— What the task requires —
Bring together copies of the lines in the data below that contain the word "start".

= = = = = = =

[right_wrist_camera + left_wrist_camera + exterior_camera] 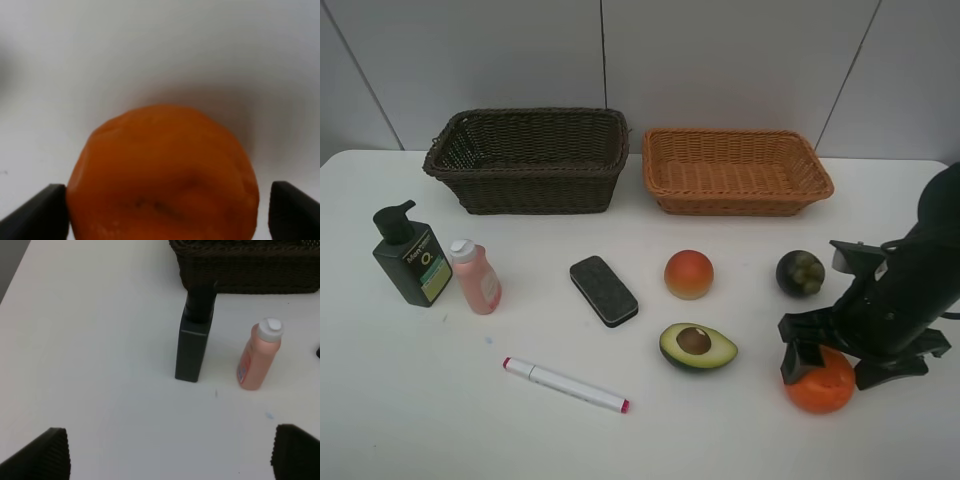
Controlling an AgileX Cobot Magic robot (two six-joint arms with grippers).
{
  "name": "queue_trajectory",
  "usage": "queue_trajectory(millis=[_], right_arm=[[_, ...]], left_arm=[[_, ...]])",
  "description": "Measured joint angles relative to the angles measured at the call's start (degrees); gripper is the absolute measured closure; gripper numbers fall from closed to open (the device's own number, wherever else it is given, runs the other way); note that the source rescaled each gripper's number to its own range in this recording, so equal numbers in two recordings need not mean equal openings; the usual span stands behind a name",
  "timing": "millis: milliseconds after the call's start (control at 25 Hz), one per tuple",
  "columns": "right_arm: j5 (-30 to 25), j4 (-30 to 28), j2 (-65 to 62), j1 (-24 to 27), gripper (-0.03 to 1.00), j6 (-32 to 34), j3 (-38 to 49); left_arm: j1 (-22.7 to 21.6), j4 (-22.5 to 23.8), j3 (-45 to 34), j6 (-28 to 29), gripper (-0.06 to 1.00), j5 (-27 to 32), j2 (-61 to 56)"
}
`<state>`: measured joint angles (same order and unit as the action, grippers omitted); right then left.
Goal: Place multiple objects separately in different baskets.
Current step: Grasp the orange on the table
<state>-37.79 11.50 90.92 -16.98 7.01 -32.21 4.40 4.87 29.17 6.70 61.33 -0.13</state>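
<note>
Dark brown wicker forms the deeper basket (pixel 530 190) at the upper left of the high view. A shallower orange-tan wicker basket (pixel 735 205) stands just beside it, upper centre-right. Nothing shows inside either.

All eight objects lie on the white table (pixel 420 430) in front of them. At the left stands a dark green pump bottle (pixel 412 262). Its pale label carries white lettering that seems to begin "Marv" above a large "O", but it is too small to read with any certainty. A small pink bottle (pixel 477 278) with a white cap stands just beside it; its label is too blurred to read. Towards the centre lie:
- a black eraser block (pixel 603 290);
- a red-orange peach (pixel 688 274);
- a halved avocado (pixel 697 346), cut face and stone upward;
- a white marker (pixel 565 385) with red ends, lower left of centre.

A dark mangosteen (pixel 800 272) sits at centre right.

At the lower right, the right gripper (pixel 165 212) is down over the orange (pixel 820 388). Its jaws are spread wide, one on each side of the fruit. In the right wrist view one finger is just beside the peel and the other stands clear of it, so it is not clamped.

The left gripper (pixel 165 460) has its jaws wide apart with nothing between them. It hangs over bare table, and the pump bottle and pink bottle are well apart from it.
</note>
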Motion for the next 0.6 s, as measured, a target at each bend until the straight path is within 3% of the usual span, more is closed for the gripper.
queue_trajectory(millis=[600], right_arm=[[0.74,0.17,1.65,0.00,-0.02,-0.15,0.00]], left_arm=[[0.00,0.00,0.00,0.00,-0.06,0.00,0.00]])
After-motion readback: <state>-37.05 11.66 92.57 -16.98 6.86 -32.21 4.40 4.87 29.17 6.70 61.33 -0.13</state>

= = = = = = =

— Your response —
  "description": "Measured joint angles relative to the angles measured at the call's start (degrees); gripper is the absolute measured closure; gripper numbers fall from closed to open (the device's own number, wherever else it is given, runs the other way); note that the source rescaled each gripper's number to its own range in this recording, so equal numbers in two recordings need not mean equal openings; the usual span stands behind a name",
  "timing": "millis: milliseconds after the call's start (control at 25 Hz), one per tuple",

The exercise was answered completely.